Numerical Results and Key Findings

While the paper provides a comprehensive conceptual overview rather than extensive empirical results, it emphasizes particularly on the adaptability and efficiency of SNNs compared to traditional Artificial Neural Networks (ANNs) in OL settings. SNNs, through architectures such as the eSNN, offer distinct benefits in evolving environments, showcasing capabilities in efficiently accumulating and adapting knowledge in real-time.

Applications and Implications

OL's capacity to adapt dynamics is crucial in applications like the Internet of Things (IoT), where continuous data flow necessitates rapid processing and learning. By implementing SNNs, IoT systems and similar applications can potentially harness a robust and adaptive learning paradigm that emulates human neurological processes in managing and responding to streaming data.

Furthermore, the paper suggests the potential of SNNs for applications demanding reduced computational resources, thus contributing to the Green AI paradigm.
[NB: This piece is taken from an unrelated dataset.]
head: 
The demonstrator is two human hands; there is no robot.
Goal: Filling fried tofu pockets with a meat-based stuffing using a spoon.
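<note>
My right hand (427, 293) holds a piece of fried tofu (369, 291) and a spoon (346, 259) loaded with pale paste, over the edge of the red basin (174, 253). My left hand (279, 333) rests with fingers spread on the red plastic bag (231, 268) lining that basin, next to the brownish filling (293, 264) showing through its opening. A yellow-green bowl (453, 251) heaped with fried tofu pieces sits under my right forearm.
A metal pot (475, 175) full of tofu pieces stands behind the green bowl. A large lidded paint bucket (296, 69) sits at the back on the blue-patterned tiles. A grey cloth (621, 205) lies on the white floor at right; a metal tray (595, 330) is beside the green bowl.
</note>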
Given their architecture and functionality, SNNs may facilitate improved energy efficiencies in learning systems by reducing computational overhead and accelerating neural processing.

Future Directions and Challenges

The intricate relationship between SNNs and OL poses exciting research prospects. Future efforts could focus on extending learning within SNN architectures, particularly utilizing deep learning concepts to enhance their processing capability of spatio-temporal patterns. Additionally, realizing effective information encoding mechanisms within SNN frameworks remains a crucial area for innovation, given its direct impact on learning efficacy.

Moreover, the authors foresee the integration of SNNs in Lifelong Machine Learning (LML), enabling models to dynamically amend their knowledge base across various tasks and datasets throughout extended timelines. Overcoming the challenges related to the heterogeneity and sparse communication within SNNs could further bolster their utility across broader applications, including real-time human-computer interaction.

Conclusion

Through a comprehensive analysis, this paper lays a foundational pathway for coupling SNNs with OL frameworks. While numerous challenges persist—ranging from model standardization to efficient learning rule development—the integration promises enhanced model adaptability in dynamically shifting environments. The pursuit of merging these biologically inspired networks with advanced OL strategies holds the promise of not only resolving contemporary computational challenges but also advancing intelligent data-driven decision-making.